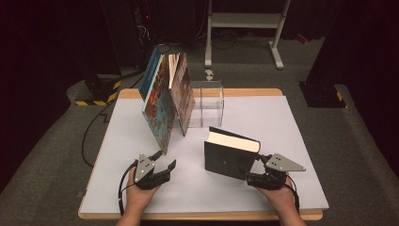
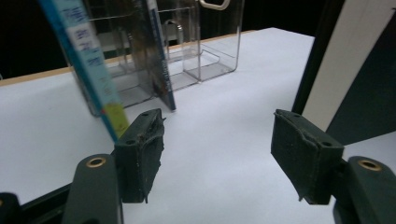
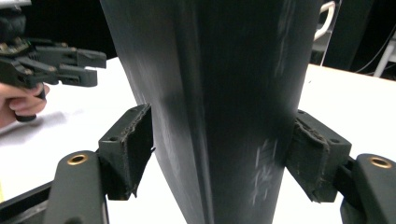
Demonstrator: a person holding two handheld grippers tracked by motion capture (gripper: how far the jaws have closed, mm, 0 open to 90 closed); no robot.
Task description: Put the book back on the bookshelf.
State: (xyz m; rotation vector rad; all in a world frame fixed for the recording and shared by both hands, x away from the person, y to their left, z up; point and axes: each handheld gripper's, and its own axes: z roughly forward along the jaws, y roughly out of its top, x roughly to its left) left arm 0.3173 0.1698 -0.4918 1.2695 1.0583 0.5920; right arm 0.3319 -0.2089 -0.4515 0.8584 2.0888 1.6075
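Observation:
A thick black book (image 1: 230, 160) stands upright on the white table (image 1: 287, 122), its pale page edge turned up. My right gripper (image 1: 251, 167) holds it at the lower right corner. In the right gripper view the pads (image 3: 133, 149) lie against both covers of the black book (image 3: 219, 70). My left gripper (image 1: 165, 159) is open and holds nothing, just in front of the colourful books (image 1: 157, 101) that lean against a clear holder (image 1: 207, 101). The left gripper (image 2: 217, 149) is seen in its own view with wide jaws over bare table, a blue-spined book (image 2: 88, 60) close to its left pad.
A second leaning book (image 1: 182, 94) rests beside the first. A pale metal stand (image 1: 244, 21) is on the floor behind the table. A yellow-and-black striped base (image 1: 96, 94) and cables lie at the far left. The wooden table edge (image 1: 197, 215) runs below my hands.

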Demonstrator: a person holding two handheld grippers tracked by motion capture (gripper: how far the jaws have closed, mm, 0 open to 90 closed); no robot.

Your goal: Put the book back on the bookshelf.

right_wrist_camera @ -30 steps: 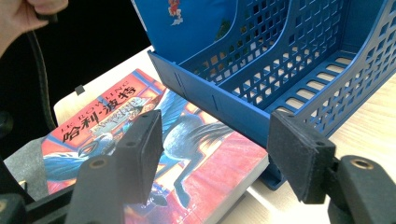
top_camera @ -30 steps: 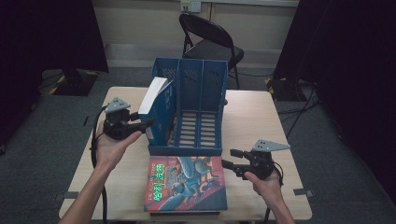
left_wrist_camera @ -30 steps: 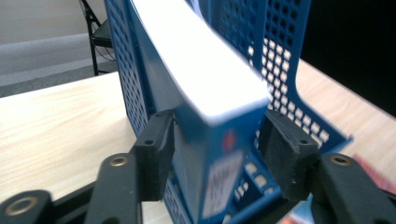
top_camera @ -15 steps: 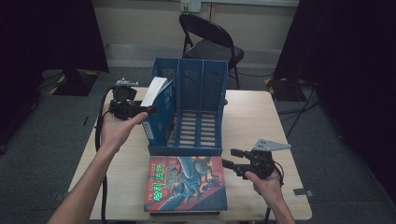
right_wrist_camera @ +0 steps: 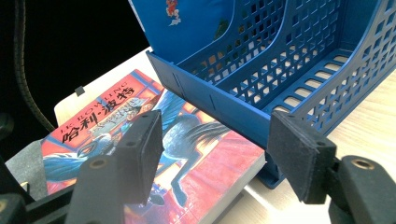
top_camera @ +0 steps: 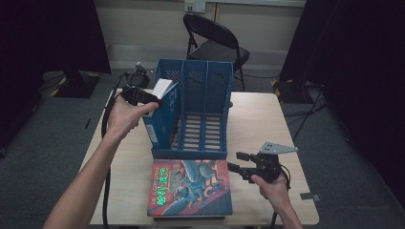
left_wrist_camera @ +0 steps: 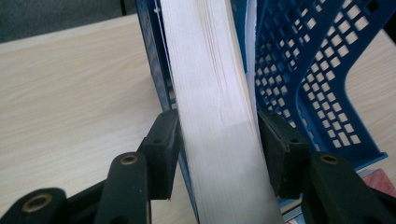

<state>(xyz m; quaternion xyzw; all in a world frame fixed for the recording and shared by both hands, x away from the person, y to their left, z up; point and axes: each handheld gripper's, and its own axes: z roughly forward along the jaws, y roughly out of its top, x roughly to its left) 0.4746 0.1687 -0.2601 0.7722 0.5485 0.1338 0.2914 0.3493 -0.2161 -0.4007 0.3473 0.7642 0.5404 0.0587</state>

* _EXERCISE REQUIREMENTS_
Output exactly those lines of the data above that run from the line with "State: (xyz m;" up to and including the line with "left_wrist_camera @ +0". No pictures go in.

* _PROBLEM SOLUTION_
State: (xyz m; rotation vector rad; all in a world frame fixed for the recording and shared by both hands, x away from the person, y to their left, z up; point and axes: each handheld gripper's, and its own axes: z roughly forward along the jaws, y roughly out of its top, x roughly to its left) left arm 0.3173 0.1698 -0.4918 1.2695 1.0583 0.5920; right arm 0.3319 -0.2089 -0.4515 0.8584 2.0888 1.6075
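Observation:
A thick black book (image 1: 230, 160) stands upright on the white table (image 1: 287, 122), its pale page edge turned up. My right gripper (image 1: 251, 167) holds it at the lower right corner. In the right gripper view the pads (image 3: 133, 149) lie against both covers of the black book (image 3: 219, 70). My left gripper (image 1: 165, 159) is open and holds nothing, just in front of the colourful books (image 1: 157, 101) that lean against a clear holder (image 1: 207, 101). The left gripper (image 2: 217, 149) is seen in its own view with wide jaws over bare table, a blue-spined book (image 2: 88, 60) close to its left pad.
A second leaning book (image 1: 182, 94) rests beside the first. A pale metal stand (image 1: 244, 21) is on the floor behind the table. A yellow-and-black striped base (image 1: 96, 94) and cables lie at the far left. The wooden table edge (image 1: 197, 215) runs below my hands.
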
Demonstrator: a person holding two handheld grippers tracked by motion capture (gripper: how far the jaws have closed, mm, 0 open to 90 closed); no robot.

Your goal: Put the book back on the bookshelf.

right_wrist_camera @ -30 steps: 
top_camera @ -30 steps: 
left_wrist_camera @ -30 steps: 
top_camera @ -15 steps: 
right_wrist_camera @ +0 steps: 
top_camera @ +0 steps: 
left_wrist_camera @ +0 steps: 

No part of the exercise remains open.